## What to do
Reproduce this listing from its first line through the line with "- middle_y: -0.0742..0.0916", inclusive, leaving out all that follows.

[Opening Data section]

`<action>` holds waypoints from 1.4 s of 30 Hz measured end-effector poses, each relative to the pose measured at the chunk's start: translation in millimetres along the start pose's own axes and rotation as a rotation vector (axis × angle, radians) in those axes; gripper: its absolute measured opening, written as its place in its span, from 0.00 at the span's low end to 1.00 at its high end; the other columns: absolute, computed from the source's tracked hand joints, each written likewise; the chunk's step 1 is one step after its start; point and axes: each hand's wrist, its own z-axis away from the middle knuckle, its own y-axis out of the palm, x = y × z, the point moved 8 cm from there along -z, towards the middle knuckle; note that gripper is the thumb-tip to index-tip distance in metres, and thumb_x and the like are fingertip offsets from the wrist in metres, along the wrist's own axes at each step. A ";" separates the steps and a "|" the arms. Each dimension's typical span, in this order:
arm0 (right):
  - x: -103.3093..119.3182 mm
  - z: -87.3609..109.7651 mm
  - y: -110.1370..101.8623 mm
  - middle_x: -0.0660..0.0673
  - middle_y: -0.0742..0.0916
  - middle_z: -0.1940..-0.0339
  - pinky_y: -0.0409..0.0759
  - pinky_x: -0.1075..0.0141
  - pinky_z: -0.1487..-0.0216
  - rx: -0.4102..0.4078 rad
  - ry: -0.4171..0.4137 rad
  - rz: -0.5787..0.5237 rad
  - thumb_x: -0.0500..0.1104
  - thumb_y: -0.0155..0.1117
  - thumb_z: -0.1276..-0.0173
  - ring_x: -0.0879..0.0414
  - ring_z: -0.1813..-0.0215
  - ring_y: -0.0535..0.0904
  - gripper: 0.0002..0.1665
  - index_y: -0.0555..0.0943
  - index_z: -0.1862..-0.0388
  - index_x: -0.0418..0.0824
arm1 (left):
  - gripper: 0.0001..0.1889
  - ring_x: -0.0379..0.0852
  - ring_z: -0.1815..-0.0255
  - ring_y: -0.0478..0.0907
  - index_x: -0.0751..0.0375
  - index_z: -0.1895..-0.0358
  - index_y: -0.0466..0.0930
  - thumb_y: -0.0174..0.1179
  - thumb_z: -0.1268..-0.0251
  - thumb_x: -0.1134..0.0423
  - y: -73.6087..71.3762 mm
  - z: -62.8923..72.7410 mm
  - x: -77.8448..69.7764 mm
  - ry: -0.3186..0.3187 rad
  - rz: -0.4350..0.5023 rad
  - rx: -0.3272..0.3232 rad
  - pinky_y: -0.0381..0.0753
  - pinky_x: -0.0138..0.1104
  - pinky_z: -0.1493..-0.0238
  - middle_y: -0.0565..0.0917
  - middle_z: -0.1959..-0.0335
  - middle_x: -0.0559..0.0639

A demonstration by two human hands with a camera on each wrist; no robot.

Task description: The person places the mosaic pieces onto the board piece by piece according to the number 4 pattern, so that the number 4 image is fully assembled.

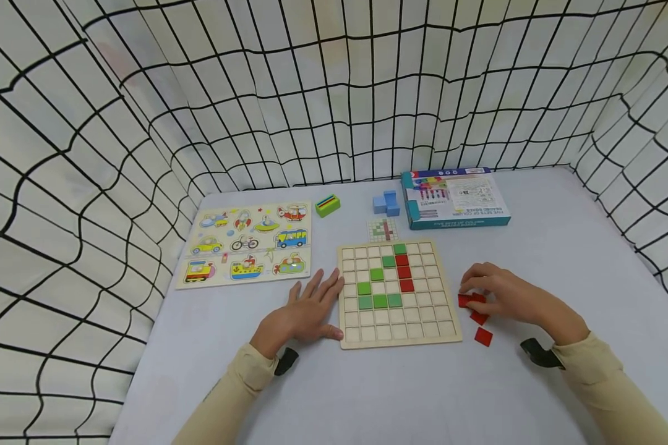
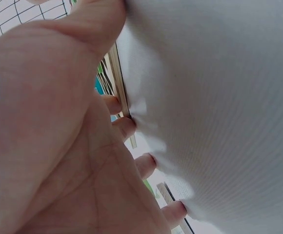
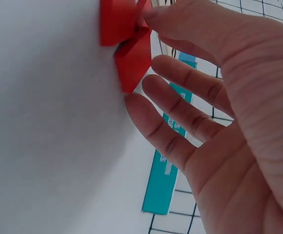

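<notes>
A square wooden grid board (image 1: 399, 332) lies on the white table, with green tiles (image 1: 376, 274) and red tiles (image 1: 403, 272) in some of its cells. My left hand (image 1: 306, 315) rests on the table with fingers spread, thumb and fingertips at the board's left edge. To the right of the board, my right hand (image 1: 509, 298) pinches a red tile (image 1: 463, 300) between thumb and index finger, low over several loose red tiles (image 1: 483, 337). The right wrist view shows the thumb (image 3: 163, 17) against red, while the other fingers stay apart; the index fingertip is mostly hidden.
Behind the board lies a small pattern card (image 1: 382, 230). Farther back are blue blocks (image 1: 386, 204), a green block (image 1: 327, 206) and a boxed game (image 1: 456, 198). A vehicle puzzle board (image 1: 247, 244) sits at the left. Black netting (image 1: 345, 86) surrounds the table.
</notes>
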 end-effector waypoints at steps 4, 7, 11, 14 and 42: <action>-2.4 8.3 -0.8 0.48 0.85 0.46 0.88 0.66 0.51 -0.018 0.000 0.002 0.38 0.82 0.37 0.56 0.47 0.80 0.17 0.92 0.49 0.48 | 0.59 0.63 0.08 0.30 0.57 0.11 0.39 0.68 0.30 0.38 -0.8 0.4 0.3 -0.002 0.007 -0.003 0.40 0.70 0.15 0.37 0.08 0.54; -3.5 12.6 -1.4 0.49 0.85 0.46 0.87 0.67 0.52 -0.011 0.013 0.007 0.38 0.81 0.37 0.57 0.47 0.79 0.18 0.91 0.49 0.49 | 0.59 0.62 0.07 0.31 0.56 0.10 0.39 0.67 0.30 0.37 -0.9 0.3 0.7 -0.009 0.003 0.000 0.41 0.69 0.15 0.37 0.07 0.53; -5.4 16.0 -0.5 0.50 0.85 0.49 0.86 0.68 0.54 0.006 0.027 -0.002 0.36 0.79 0.37 0.59 0.51 0.79 0.18 0.91 0.48 0.47 | 0.59 0.62 0.07 0.30 0.56 0.10 0.39 0.67 0.30 0.37 -1.1 0.2 0.6 -0.010 0.003 0.006 0.40 0.69 0.14 0.37 0.07 0.52; -7.1 16.6 0.7 0.50 0.84 0.51 0.86 0.70 0.56 0.014 0.038 0.001 0.35 0.80 0.37 0.61 0.54 0.79 0.19 0.90 0.47 0.46 | 0.59 0.62 0.07 0.30 0.56 0.10 0.38 0.68 0.31 0.38 -0.9 -0.6 1.3 -0.004 0.014 -0.002 0.39 0.70 0.15 0.37 0.08 0.53; 21.2 -21.6 -8.8 0.46 0.85 0.48 0.90 0.64 0.52 0.033 -0.006 0.021 0.36 0.79 0.34 0.55 0.49 0.81 0.17 0.89 0.46 0.43 | 0.59 0.61 0.07 0.30 0.56 0.10 0.38 0.68 0.30 0.38 -1.0 -1.0 0.1 -0.004 0.007 -0.001 0.40 0.69 0.14 0.36 0.07 0.52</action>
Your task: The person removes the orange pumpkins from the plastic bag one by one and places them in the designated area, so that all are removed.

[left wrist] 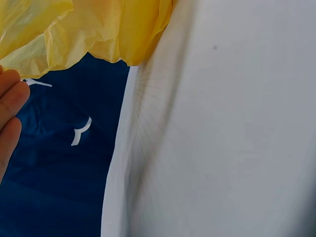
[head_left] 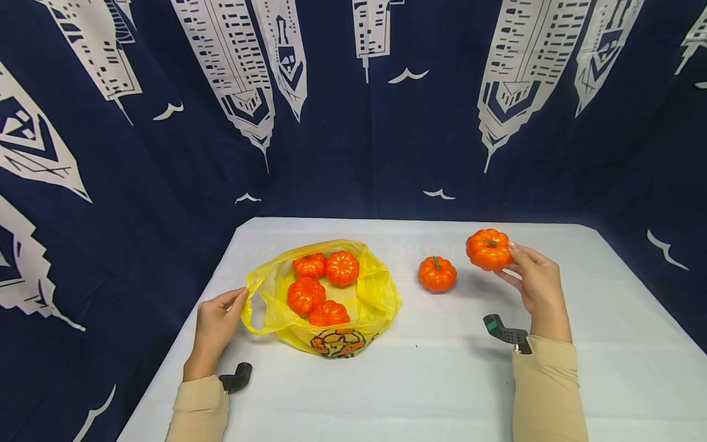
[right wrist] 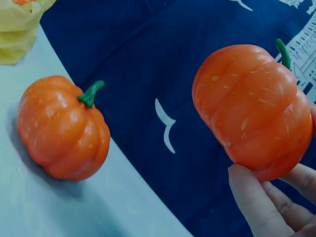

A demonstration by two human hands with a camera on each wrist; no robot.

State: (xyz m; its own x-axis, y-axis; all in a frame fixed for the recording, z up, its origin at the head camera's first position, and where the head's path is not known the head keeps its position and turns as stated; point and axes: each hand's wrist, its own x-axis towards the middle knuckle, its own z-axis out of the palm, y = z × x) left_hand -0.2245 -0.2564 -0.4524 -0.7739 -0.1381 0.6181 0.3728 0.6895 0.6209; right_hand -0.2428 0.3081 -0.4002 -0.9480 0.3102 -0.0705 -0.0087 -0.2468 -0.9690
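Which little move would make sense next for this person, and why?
Probably bring the right hand over the yellow bag and lower the held pumpkin in. That pumpkin is raised off the table, the left hand holds the bag by its edge, the bag stands open, and four pumpkins lie inside.

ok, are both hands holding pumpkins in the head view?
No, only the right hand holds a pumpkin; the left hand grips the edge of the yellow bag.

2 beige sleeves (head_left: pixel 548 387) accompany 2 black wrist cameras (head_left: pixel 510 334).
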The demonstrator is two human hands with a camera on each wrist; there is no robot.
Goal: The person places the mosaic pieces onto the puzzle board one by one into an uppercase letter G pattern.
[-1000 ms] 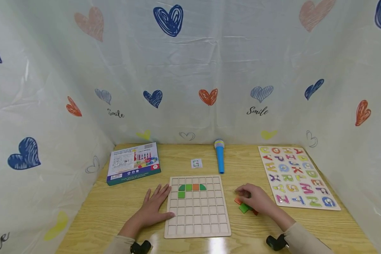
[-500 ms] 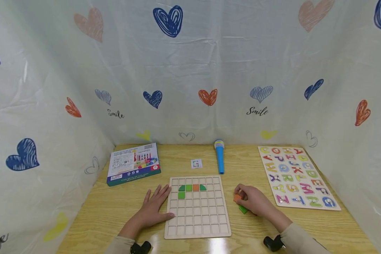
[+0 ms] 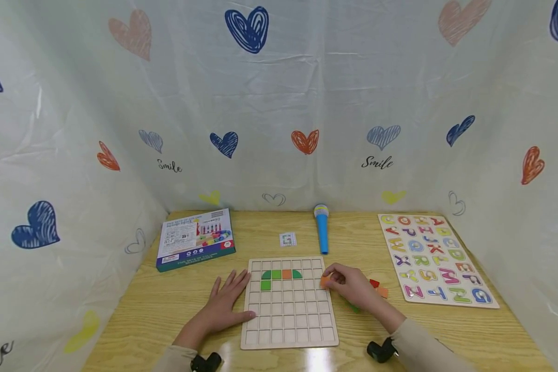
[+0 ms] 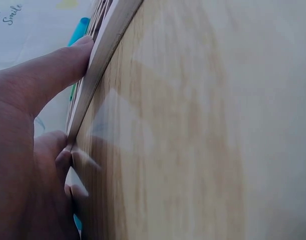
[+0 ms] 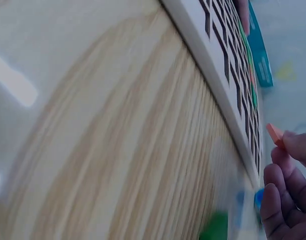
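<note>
A wooden grid board point(image 3: 288, 323) lies flat on the table. Near its top sit a row of green and orange tiles and a green square point(image 3: 265, 285) below the row's left end. My left hand point(image 3: 224, 306) lies with fingers spread along the board's left edge, its thumb point(image 4: 67, 65) over the rim. Between thumb and fingertips my right hand point(image 3: 351, 285) pinches an orange tile point(image 3: 325, 282) at the board's right edge; the right wrist view also shows this orange tile point(image 5: 275, 135). Loose red and orange tiles point(image 3: 382, 293) lie beside that hand, partly hidden by it.
At the back left lies a flat box point(image 3: 196, 239). A small printed card point(image 3: 288, 239) and a blue toy microphone point(image 3: 323, 232) are behind the board. To the right is an alphabet puzzle board point(image 3: 439, 261). A heart-printed curtain point(image 3: 269, 103) encloses the table.
My right hand has picked up an orange tile from the loose pile and moved left with it to the board's right edge. The left hand has stayed in place.
</note>
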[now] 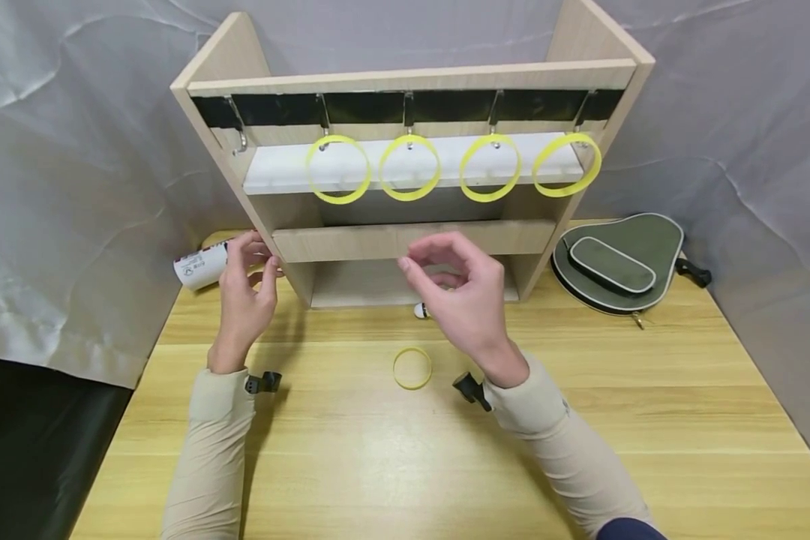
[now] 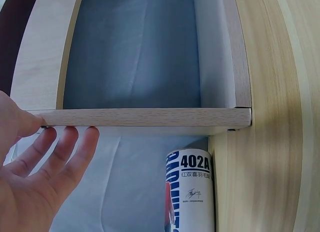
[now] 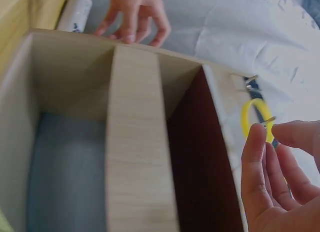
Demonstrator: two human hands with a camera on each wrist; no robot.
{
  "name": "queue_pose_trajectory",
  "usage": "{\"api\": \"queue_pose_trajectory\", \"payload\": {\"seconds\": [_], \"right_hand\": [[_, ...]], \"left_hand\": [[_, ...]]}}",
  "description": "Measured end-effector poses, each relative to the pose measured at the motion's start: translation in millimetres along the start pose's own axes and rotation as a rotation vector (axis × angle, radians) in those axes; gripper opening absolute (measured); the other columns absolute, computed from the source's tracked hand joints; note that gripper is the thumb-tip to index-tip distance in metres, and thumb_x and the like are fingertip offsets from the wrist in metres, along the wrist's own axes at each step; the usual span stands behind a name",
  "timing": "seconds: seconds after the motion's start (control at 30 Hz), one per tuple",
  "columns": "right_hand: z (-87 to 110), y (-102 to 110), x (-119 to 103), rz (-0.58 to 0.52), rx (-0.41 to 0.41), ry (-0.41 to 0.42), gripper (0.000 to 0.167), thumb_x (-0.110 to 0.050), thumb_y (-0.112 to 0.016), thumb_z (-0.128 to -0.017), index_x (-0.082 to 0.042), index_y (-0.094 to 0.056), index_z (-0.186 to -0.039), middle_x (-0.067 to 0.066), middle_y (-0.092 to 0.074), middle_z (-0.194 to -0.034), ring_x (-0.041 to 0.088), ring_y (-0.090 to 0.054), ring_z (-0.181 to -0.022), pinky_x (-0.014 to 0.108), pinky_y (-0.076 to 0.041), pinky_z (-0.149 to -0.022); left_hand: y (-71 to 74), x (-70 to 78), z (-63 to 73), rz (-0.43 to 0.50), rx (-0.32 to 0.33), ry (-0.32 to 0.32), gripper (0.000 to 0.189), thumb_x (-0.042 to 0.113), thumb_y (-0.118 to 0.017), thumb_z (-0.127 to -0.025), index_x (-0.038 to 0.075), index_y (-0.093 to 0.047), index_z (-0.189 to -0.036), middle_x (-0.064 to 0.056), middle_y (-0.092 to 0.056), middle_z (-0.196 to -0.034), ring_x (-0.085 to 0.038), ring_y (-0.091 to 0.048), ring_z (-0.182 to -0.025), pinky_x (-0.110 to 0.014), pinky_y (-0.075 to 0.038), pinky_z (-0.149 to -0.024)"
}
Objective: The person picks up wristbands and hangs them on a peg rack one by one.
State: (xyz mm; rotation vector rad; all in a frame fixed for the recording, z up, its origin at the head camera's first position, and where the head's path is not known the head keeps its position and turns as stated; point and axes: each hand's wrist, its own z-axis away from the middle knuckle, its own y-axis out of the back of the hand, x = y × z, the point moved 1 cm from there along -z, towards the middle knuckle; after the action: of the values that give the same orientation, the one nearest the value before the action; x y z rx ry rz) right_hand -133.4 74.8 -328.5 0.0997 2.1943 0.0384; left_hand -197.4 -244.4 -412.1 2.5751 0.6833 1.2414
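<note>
My left hand (image 1: pixel 246 289) holds the left side panel (image 2: pixel 150 117) of a light wooden shelf (image 1: pixel 412 240); the left wrist view shows the thumb and fingertips on either side of its edge. My right hand (image 1: pixel 462 292) hovers before the shelf with loosely curved fingers and nothing between thumb and forefinger. Above it, several yellow rings (image 1: pixel 409 196) hang from metal hooks on a black strip (image 1: pixel 364 107). At the far left, a hook (image 1: pixel 240 139) carries no ring. Another yellow ring (image 1: pixel 412 388) lies flat on the table below the right hand.
A white tube (image 2: pixel 192 192) marked 402A lies outside the shelf's left panel. To the right sits a green paddle-shaped case (image 1: pixel 655 247) with a black handle (image 1: pixel 693 272) beside it. A small white object (image 1: pixel 421 310) shows at the shelf's base. Grey cloth (image 1: pixel 94 187) surrounds the wooden table (image 1: pixel 351 450).
</note>
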Motion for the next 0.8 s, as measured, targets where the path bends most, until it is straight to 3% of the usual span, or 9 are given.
{"api": "queue_pose_trajectory", "payload": {"seconds": [0.27, 0.57, 0.8], "right_hand": [[13.3, 7, 26, 0.068, -0.069, -0.146, 0.013, 0.000, -0.083, -0.094, 0.000, -0.077, -0.106, 0.014, -0.081, -0.101, 0.009, -0.076, -0.087, 0.025, -0.069, -0.071], [29.6, 11, 48, 0.149, -0.146, -0.238, 0.021, -0.004, -0.084, -0.094, -0.003, -0.076, -0.114, 0.013, -0.081, -0.109, 0.022, -0.078, -0.091, 0.025, -0.070, -0.073], [39.3, 13, 60, 0.202, -0.209, -0.281, 0.022, -0.005, -0.084, -0.094, -0.003, -0.076, -0.115, 0.015, -0.081, -0.110, 0.027, -0.079, -0.092, 0.026, -0.070, -0.074]], "left_hand": [[0.1, -0.4, -0.5, -0.009, -0.009, 0.020, 0.039, -0.007, -0.057, -0.107, -0.009, -0.048, -0.145, -0.030, -0.065, -0.120, -0.025, -0.067, -0.100, -0.007, -0.061, -0.079], [0.4, -0.7, 0.3, -0.001, -0.007, 0.026, 0.038, -0.006, -0.057, -0.108, -0.009, -0.048, -0.145, -0.028, -0.064, -0.120, -0.020, -0.067, -0.100, -0.005, -0.060, -0.079], [-0.1, 0.7, -0.2, 0.006, -0.001, 0.022, 0.038, -0.007, -0.057, -0.108, -0.009, -0.049, -0.144, -0.029, -0.065, -0.119, -0.025, -0.066, -0.100, -0.005, -0.060, -0.079]]}}
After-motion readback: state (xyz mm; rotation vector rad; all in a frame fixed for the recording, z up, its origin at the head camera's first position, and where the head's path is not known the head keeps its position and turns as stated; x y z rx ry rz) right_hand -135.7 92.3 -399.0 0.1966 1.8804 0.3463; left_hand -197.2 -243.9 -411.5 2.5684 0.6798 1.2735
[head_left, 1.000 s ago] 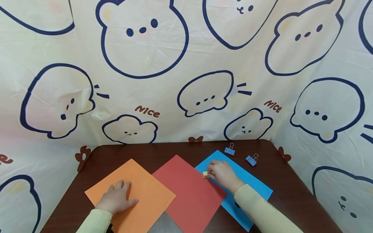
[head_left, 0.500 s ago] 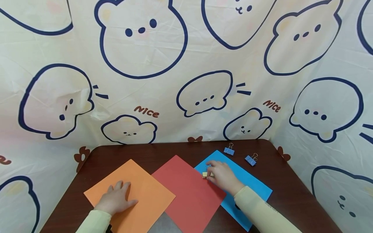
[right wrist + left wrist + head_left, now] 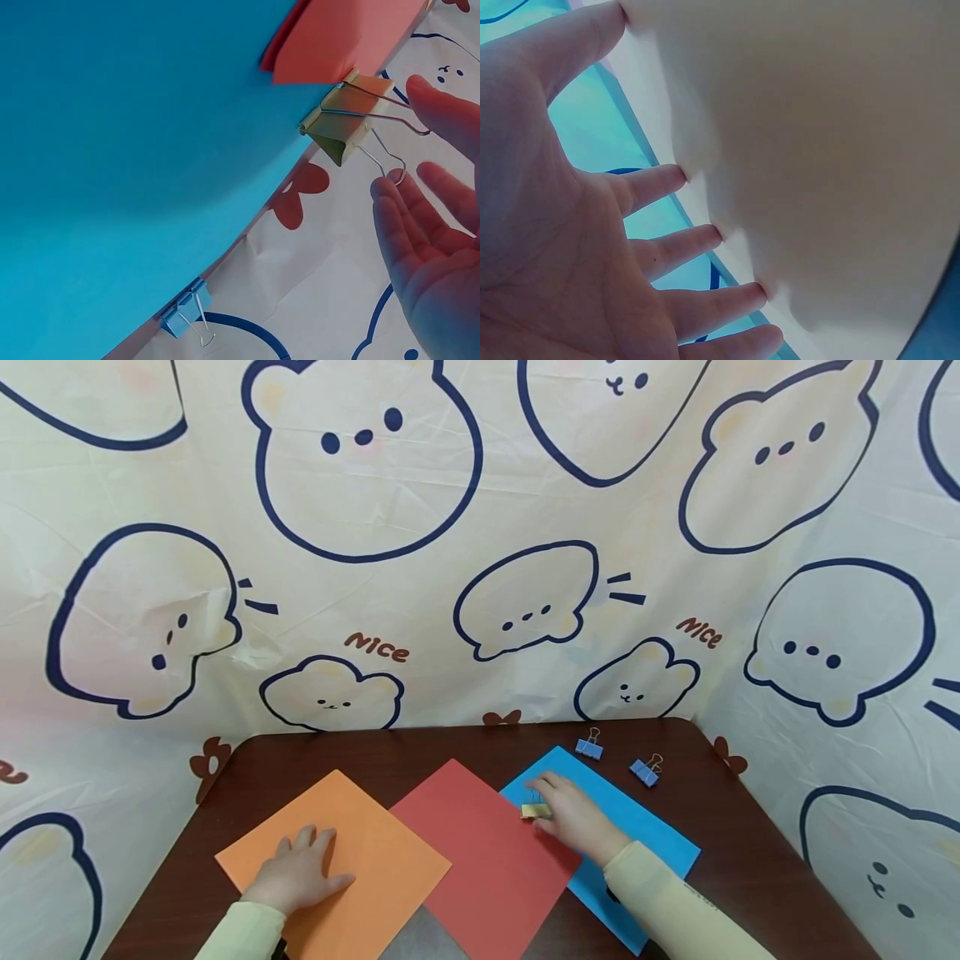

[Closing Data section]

## Exercise output
`<action>` holds waypoints from 1.4 s of 30 Hz measured end-effector poses, each relative to the pose measured at the chunk's start: translation in millimetres along the start pose's own axes and rotation as a rotation vector (axis × angle, radians) in those axes; gripper: its absolute measured opening, written as its place in its span, from 0.00 at the span's low end to 1.00 at its high end; the other columns: absolute, computed from the source's tracked hand joints, each written likewise; the chunk's step 1 is one step after its start; point and axes: each hand's wrist, its own z-axis away from the middle knuckle, its own y-axis out of the palm, x = y × z, the point moved 8 cm from there along -z, towards the middle knuckle; note that gripper is the thumb-tip to index-tip distance in metres, and thumb_x and the like are fingertip offsets from the wrist in metres, along the wrist's own axes at each step. A ";" separates the steps and a "|" the arms. Each dimension's typical span, in this order:
arm0 (right):
  - x: -103.3093..119.3182 mm
  - z: -87.3609..109.7651 mm
  - y: -110.1370..101.8623 mm
  - middle_x: -0.0660..0.0673
  - middle_y: -0.0742..0.0916

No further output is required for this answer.